Живое прошедшее - страница 3
«На окраине деревни, на высоком берегу речки, сохранились остатки усадьбы раскулаченной семьи мельников Ступаковых. После высылки семьи в доме разместили начальную школу. Когда я приехал, от здания оставался только крепкий фундамент. Жители добром вспоминали выселенную семью и недобрым словом – деревенских активистов, способствовавших ее выселению. Работящим детям выселенной семьи удалось, несмотря на "пятно" в анкете и фильтры отделов кадров, выйти в люди. Жена рассказывала, что один из них приезжал в деревню и благодарил выжившего активиста за высылку, – ведь им, детям репрессированных, даже повезло по сравнению с односельчанами, которые оставались беспаспортными "невыездными" колхозниками».
Одним абзацем Виталий Сирота описывает парадокс советской истории: коллективизация, «третья революция» (ужасов которой хотел избежать лидер «правого уклона» в ВКП(б) Николай Бухарин), вышибла из деревни активную, работоспособную, инициативную ее часть, кого вниз – на погибель, а кого и вверх – к городской карьере, порой весьма убедительной. Вот эта часть детей кулаков, пошедшая вверх, стала частью советской партийной и хозяйственной элиты. Не все из них были так совестливы и памятливы, как Александр Твардовский. Для некоторых (в точности по Фрейду) место загубленных отцов занял «батька усатый», грозный, жестокий Отец, Сталин. Возможно и несправедливый, но… мудрый и сильный. Это ощущение подкреплялось тем, что весьма многие из активистов были погублены «батькой усатым» в ходе террора 37-го года. Ненависть к «голодранцам-коммунякам», с глазами на затылке оравшим «Уре, уре, к мировой революции! К коммунизму!», соединялась у этой части советской элиты с испуганным преклонением перед мощью государства, с изумительной социальной мимикрией и потрясающей работоспособностью.
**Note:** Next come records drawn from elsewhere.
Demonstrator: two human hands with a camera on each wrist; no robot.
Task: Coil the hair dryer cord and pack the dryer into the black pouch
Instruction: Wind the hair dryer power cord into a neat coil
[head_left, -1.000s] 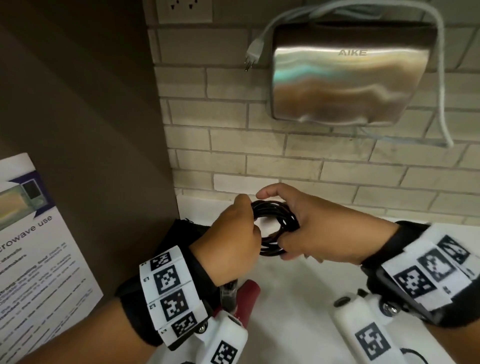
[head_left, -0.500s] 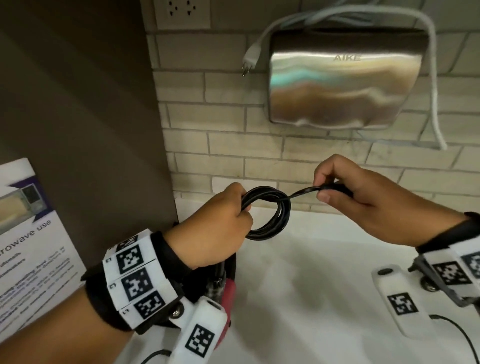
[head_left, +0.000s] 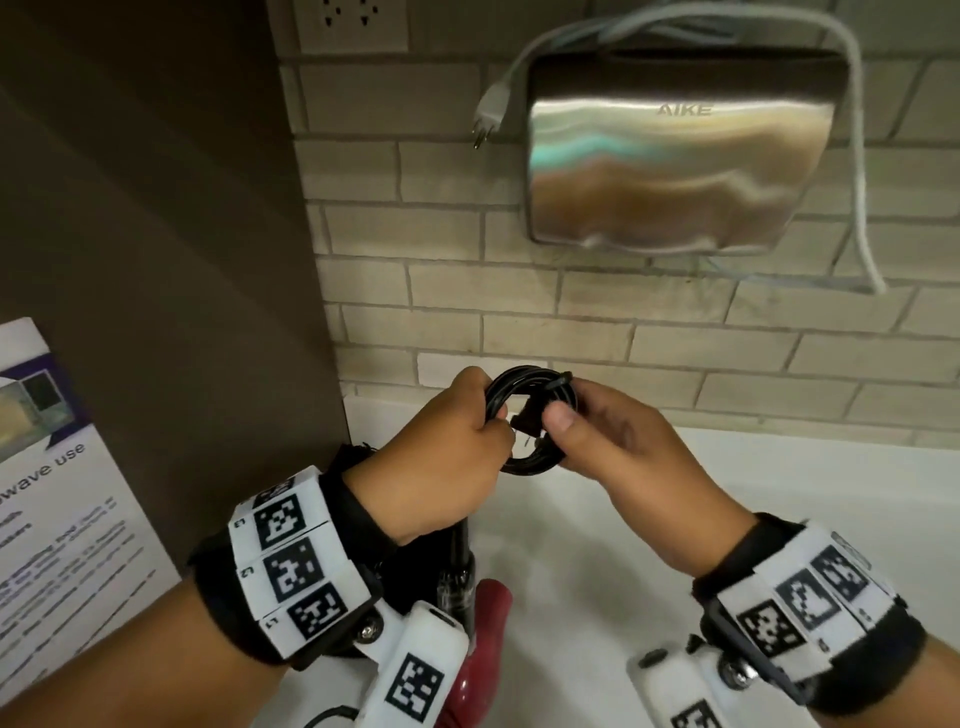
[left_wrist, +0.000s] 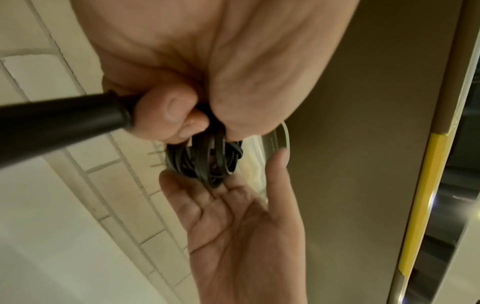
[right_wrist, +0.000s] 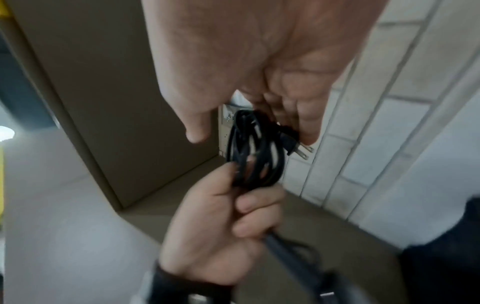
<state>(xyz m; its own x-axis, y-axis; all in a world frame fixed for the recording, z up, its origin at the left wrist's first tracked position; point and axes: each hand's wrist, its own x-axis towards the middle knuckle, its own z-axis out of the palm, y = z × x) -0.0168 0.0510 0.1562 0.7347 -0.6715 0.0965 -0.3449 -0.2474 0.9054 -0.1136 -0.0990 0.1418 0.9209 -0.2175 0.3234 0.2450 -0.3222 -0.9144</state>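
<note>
The left hand (head_left: 441, 457) grips one side of the coiled black cord (head_left: 530, 415), fingers curled round the loops; the right hand (head_left: 613, 441) holds the opposite side, thumb pressed on the plug (head_left: 530, 418) at the coil's centre. Both are raised above the white counter (head_left: 779, 493), before a brick wall (head_left: 441, 234) bearing a steel hand dryer (head_left: 675, 156).

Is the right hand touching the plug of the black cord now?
Touching. In the right wrist view, the right hand has its fingertips pressed on the plug beside the coiled cord.
</note>
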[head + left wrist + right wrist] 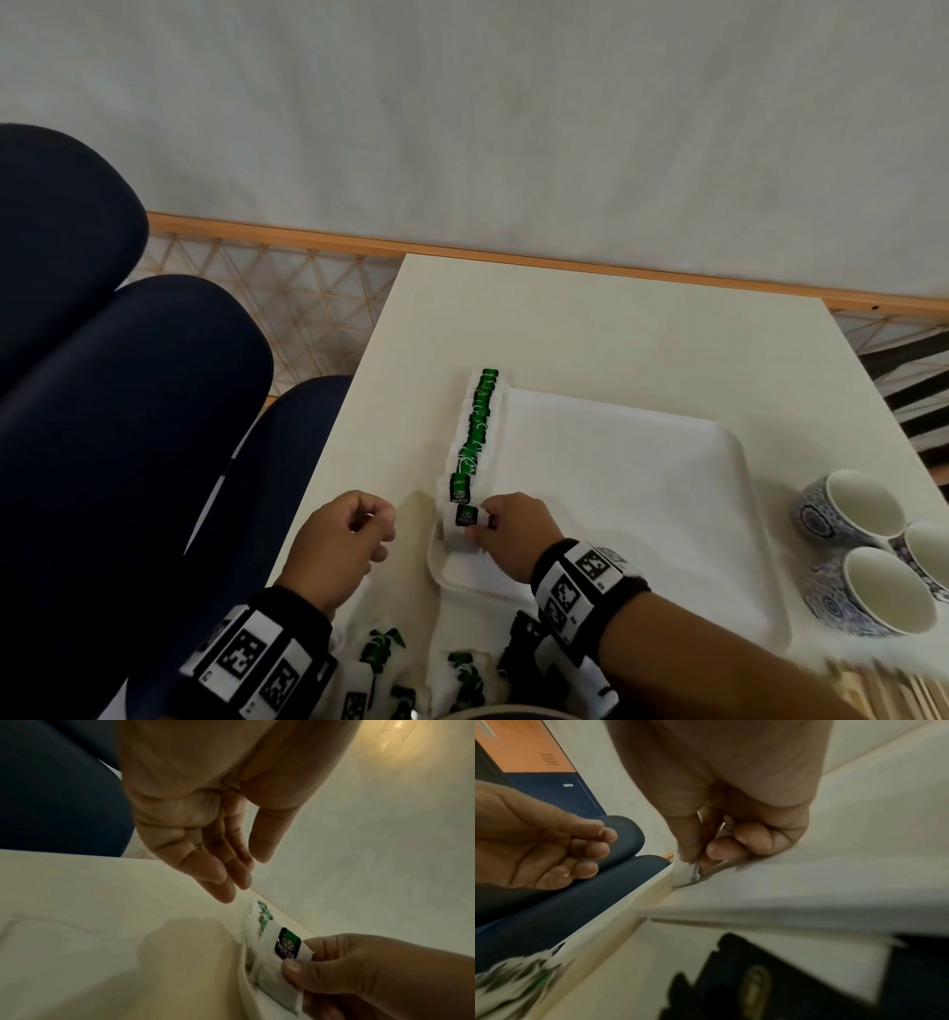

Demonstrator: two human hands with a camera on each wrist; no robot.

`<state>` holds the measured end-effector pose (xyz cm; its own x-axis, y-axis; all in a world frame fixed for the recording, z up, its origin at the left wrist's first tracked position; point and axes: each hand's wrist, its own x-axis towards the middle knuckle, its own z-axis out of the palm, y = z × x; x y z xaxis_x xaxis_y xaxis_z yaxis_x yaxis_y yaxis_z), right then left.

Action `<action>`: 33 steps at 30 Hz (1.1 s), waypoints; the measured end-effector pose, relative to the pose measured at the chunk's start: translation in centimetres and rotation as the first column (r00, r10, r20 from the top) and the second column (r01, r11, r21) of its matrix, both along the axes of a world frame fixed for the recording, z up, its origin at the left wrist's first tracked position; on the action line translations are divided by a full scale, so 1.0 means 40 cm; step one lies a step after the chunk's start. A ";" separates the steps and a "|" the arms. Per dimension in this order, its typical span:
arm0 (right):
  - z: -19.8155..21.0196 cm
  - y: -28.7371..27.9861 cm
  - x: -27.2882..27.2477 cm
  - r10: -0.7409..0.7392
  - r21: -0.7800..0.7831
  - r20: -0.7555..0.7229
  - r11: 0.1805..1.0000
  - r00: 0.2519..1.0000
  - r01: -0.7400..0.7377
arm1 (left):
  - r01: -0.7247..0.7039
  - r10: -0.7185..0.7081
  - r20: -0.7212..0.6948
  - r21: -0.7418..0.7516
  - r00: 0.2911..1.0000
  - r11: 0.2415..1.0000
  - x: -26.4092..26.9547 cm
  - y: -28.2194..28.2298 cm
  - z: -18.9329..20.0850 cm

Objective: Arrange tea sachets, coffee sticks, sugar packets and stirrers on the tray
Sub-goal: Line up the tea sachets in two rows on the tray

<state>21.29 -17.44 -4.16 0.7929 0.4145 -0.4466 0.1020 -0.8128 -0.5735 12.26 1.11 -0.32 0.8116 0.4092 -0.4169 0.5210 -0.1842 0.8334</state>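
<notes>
A white tray [642, 493] lies on the white table. Along its left edge runs a row of several white tea sachets with green labels [475, 437]. My right hand [500, 524] pinches the nearest sachet [466, 515] at the row's near end, thumb and fingers on its right side; the left wrist view shows that sachet [282, 949] held by the right hand's fingers [334, 959]. My left hand [359, 529] hovers just left of the tray, fingers loosely curled and holding nothing. More loose sachets [382, 650] lie near the table's front edge, below my wrists.
Blue-patterned cups [873, 565] with white insides stand to the right of the tray. A dark packet [518, 647] lies by the loose sachets. Dark blue chair backs [128, 411] stand left of the table. The table's far part [616, 329] is bare.
</notes>
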 end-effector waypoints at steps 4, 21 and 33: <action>0.000 0.019 -0.004 -0.043 0.017 0.008 0.999 0.999 0.042 | -0.024 0.024 -0.002 0.001 1.000 1.000 -0.013 0.013 -0.004; 0.005 0.034 -0.042 -0.083 0.007 0.105 0.997 0.991 0.083 | -0.171 0.171 0.001 0.102 0.985 0.980 -0.171 0.088 -0.001; 0.063 0.117 -0.186 0.641 -0.022 -0.033 0.766 0.766 -0.642 | 0.255 -0.148 -0.272 0.415 0.951 0.873 -0.312 0.064 -0.015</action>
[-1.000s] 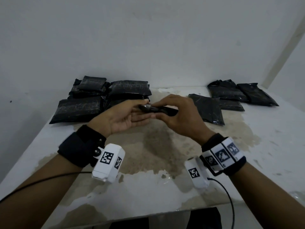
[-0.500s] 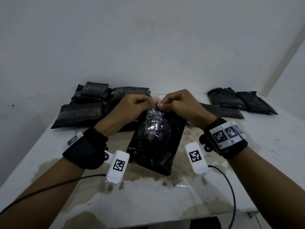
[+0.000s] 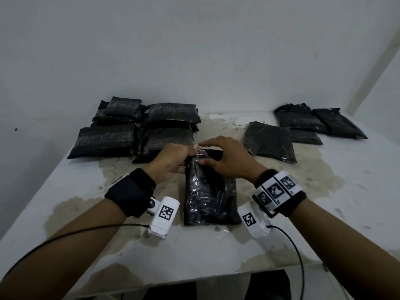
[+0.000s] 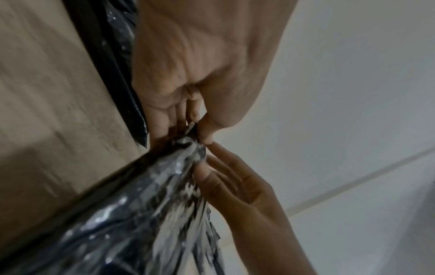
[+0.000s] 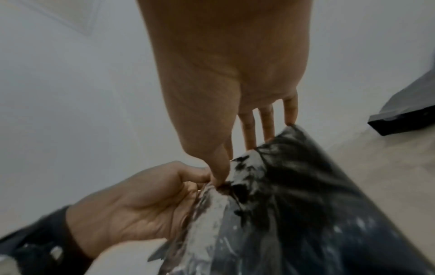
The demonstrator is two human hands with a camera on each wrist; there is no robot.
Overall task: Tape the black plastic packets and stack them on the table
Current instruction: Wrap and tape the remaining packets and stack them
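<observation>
Far end of packet [image 3: 208, 191] hidden under both hands

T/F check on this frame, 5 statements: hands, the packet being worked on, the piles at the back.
1. Both hands pinch the far end of the glossy black plastic packet lying in front of the person. True: the left hand and the right hand meet at that end.
2. That packet is held up clear of the white table. False: it lies flat on the table.
3. A pile of black packets sits at the back left. True.
4. The back right of the table holds no packets. False: flat black packets lie there.
5. The right hand is a closed fist. False: three fingers extend straight; the thumb pinches the plastic.
</observation>
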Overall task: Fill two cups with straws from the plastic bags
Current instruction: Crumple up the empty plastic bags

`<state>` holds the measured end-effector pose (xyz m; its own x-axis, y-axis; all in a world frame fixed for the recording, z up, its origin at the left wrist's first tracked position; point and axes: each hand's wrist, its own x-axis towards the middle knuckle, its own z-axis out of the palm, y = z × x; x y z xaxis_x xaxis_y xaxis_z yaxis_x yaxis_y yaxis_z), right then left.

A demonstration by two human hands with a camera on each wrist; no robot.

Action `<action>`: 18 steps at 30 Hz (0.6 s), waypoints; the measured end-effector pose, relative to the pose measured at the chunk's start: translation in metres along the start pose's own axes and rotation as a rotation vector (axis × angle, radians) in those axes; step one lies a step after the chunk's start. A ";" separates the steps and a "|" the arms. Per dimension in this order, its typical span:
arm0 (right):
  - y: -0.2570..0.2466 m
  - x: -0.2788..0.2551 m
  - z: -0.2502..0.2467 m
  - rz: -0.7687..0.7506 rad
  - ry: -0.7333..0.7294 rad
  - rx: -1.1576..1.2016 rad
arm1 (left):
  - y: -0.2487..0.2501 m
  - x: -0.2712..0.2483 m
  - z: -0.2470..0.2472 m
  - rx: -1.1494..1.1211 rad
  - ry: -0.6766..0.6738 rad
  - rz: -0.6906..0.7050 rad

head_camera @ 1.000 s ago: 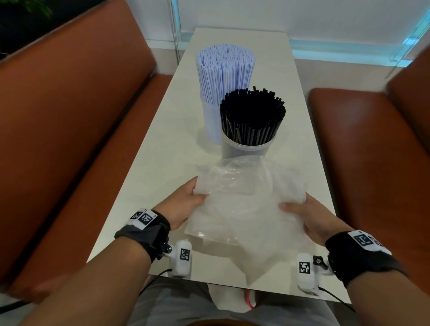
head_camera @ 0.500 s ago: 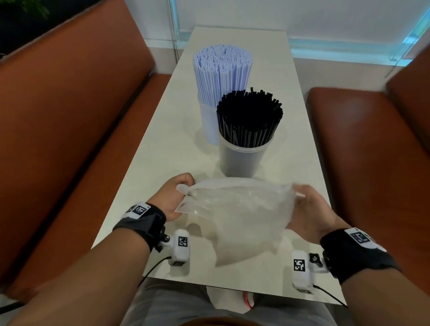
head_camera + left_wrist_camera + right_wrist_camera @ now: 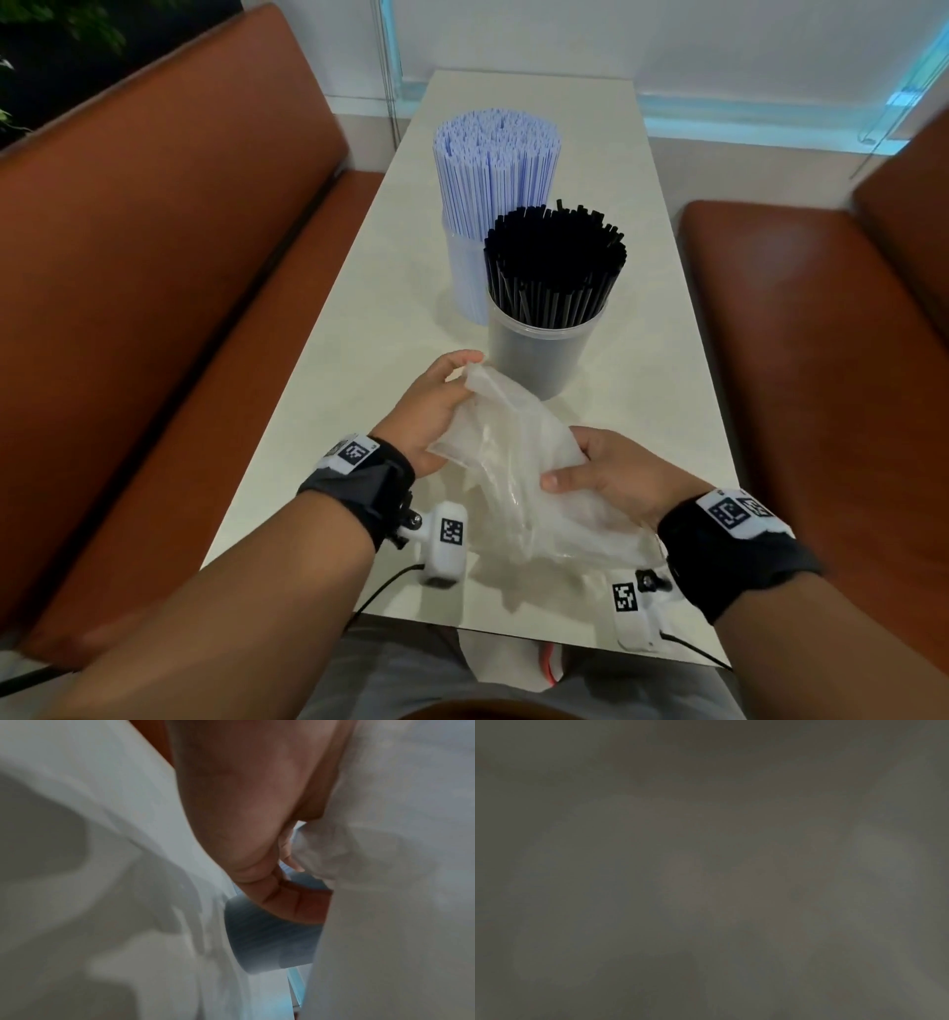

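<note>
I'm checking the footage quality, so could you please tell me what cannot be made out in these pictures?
- Right wrist view: dark blur throughout; nothing identifiable.
- Right hand: its fingers are hidden under the plastic bag in the head view.
- Left wrist view: motion blur; the bag covers most of it.
- Blue-straw cup: partly hidden behind the black-straw cup.

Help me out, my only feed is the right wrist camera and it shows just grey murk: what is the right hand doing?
Observer: The right hand holds a crumpled clear plastic bag over the near end of the table.
Operator: Is the left hand on it too?
Observer: Yes, the left hand pinches the bag's far edge.
Operator: Are both cups filled?
Observer: Both look packed: black straws in the near cup, pale blue straws in the far cup.
</note>
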<state>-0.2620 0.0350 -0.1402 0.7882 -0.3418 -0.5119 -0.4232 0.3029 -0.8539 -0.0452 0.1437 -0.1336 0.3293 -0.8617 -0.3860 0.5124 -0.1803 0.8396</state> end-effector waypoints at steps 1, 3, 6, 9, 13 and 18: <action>0.002 -0.001 0.000 -0.033 0.008 0.029 | -0.004 -0.002 -0.001 -0.089 -0.049 0.003; 0.006 -0.003 0.001 -0.108 0.052 0.073 | -0.012 -0.011 -0.002 -0.228 -0.120 -0.006; 0.011 -0.002 0.007 -0.192 0.160 0.183 | -0.024 -0.028 0.001 -0.171 -0.141 -0.029; 0.013 -0.002 0.016 -0.248 0.211 0.232 | -0.037 -0.040 0.019 0.122 -0.279 0.061; 0.015 -0.003 0.035 -0.303 0.197 0.216 | -0.044 -0.043 0.033 0.324 -0.230 0.127; 0.015 -0.006 0.042 -0.271 0.144 0.227 | -0.046 -0.037 0.032 0.526 -0.139 0.118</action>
<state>-0.2536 0.0791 -0.1459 0.7804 -0.5528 -0.2922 -0.0855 0.3687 -0.9256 -0.1062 0.1688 -0.1459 0.2349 -0.9383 -0.2539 0.0014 -0.2609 0.9654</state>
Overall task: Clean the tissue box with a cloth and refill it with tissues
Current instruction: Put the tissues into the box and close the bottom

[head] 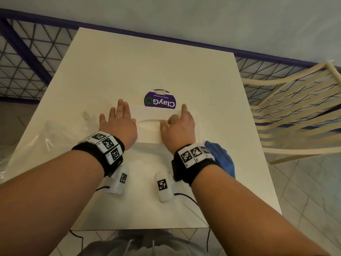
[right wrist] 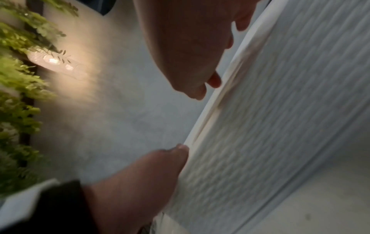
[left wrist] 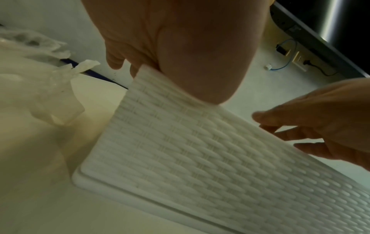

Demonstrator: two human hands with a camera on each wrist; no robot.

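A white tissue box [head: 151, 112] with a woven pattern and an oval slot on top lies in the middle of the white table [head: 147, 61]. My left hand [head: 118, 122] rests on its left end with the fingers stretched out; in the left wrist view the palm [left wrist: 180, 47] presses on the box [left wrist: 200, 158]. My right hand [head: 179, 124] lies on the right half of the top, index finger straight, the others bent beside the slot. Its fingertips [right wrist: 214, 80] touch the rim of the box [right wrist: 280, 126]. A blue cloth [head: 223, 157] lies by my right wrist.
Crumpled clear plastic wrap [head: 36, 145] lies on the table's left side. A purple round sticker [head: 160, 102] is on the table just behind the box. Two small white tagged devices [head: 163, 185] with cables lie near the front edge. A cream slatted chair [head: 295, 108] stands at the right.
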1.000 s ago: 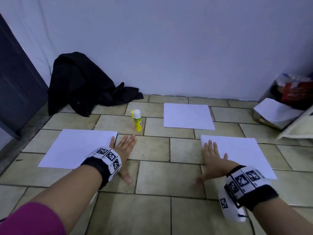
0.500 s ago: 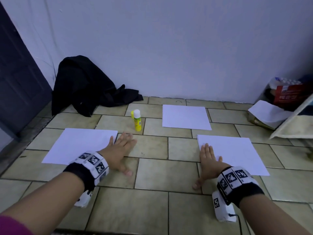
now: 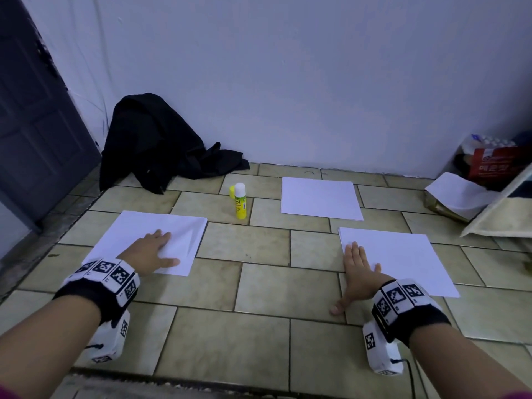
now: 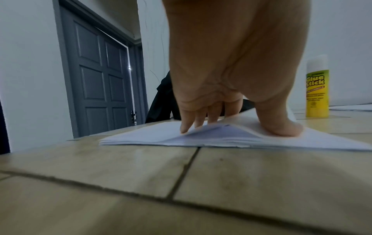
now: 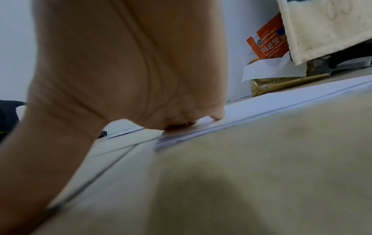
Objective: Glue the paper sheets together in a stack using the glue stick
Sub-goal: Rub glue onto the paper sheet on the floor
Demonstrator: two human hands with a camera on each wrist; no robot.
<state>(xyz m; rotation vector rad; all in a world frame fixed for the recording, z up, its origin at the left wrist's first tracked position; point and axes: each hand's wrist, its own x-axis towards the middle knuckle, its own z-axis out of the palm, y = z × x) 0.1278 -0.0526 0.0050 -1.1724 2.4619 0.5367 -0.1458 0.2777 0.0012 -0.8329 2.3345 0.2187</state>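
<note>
Yellow tube [image 4: 317, 89] w/ label "Glue Stick"; orange pkg [image 5: 267, 45] reads "매운맛".

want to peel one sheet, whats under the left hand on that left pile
Under the left hand the top sheet buckles upward, with more sheets of the left pile beneath. What lies below the pile is covered.

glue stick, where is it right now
In the head view the glue stick stands upright on the floor tiles, between the left paper stack and the far paper stack, untouched by either hand.
</note>
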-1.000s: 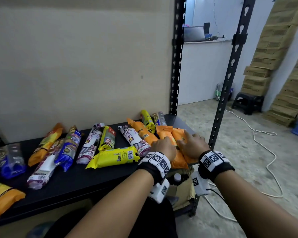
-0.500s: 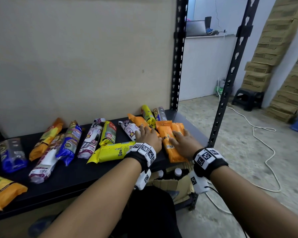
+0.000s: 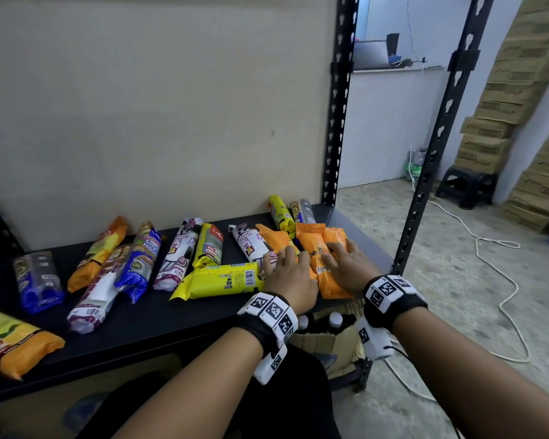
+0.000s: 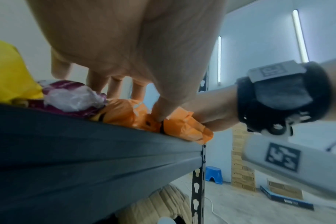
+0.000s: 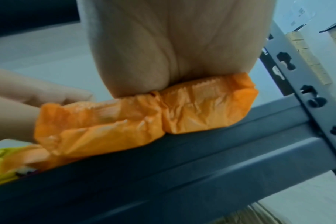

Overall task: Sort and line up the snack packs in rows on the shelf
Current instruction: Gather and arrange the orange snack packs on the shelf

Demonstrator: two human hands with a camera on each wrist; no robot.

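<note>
Three orange snack packs (image 3: 314,245) lie side by side at the right end of the black shelf (image 3: 171,324), their near ends at its front edge. My left hand (image 3: 290,270) lies flat on the leftmost one, fingers spread, touching the end of a white-and-purple pack (image 3: 251,245). In the left wrist view its thumb presses an orange pack (image 4: 184,128). My right hand (image 3: 346,264) rests flat on the two right packs; in the right wrist view its palm sits on the orange packs (image 5: 201,106). Neither hand grips anything.
A yellow pack (image 3: 216,280) lies crosswise left of my hands. Several mixed packs spread leftward to an orange-yellow bag (image 3: 16,346) at the front left. Black rack posts (image 3: 431,153) stand to the right. Cardboard boxes (image 3: 501,90), a stool (image 3: 466,188) and a white cable (image 3: 488,258) are beyond.
Both hands have slid a little toward the back of the shelf along the orange packs. The left hand's fingers have gone from curled to spread flat.
</note>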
Таких эпизодов, из которых каждый читатель может сделать свой вывод, додумать ситуацию, точно описанную автором в книге, не счесть. Вот еще одна историйка из главы про деревню под Вологдой. «Когда мы купили избу, входная дверь висела на одной петле и запиралась прутиком. Я, не будучи мастеровитым человеком, сделал, как умел, новую дверь, покрасил ее и с гордостью повесил. Уезжая на зиму, запер дом на новенький замок. Приехав весной, мы увидели, что дверь грубо сломана, но в доме ничего существенного не пропало. У соседей-дачников тоже все было на месте и цело. Я поправил дверь – следующей весной все повторилось. К счастью, старую дверь я не выкинул. Сняв новую, я вновь навесил на ту же одну петлю старую дверь, и, уезжая, мы заперли ее на прутик. Весной все было цело!»
Можно диссертации и тома писать про «общинную психологию» русского народа – вот она в самом сжатом очерке. «Ты чё запираисся? Чё запираисся-то? Мы чё, воры чё-ли? Отродясь у нас не воровали… А захочим, так и своруем – замок не помеха… Ишь, куркуль… Замок он повесил… Кулак…» Замечательно то, что никаких объяснений этому происшествию Сирота не дает. Просто удивляется. Негромко. В последнем предложении слышна эта изумленная интонация: «Надо же!» Все равно как экспериментатор смешал две какие-то жидкости, и вместо ожидаемой реакции – ка-а-ак жахнет-шарахнет! Вот те на, кто бы мог подумать?
На той же удивленной интонации экспериментатора, у которого жахнуло, а вроде бы и не должно было жахнуть, держатся многие абзацы воспоминаний Виталия Сироты.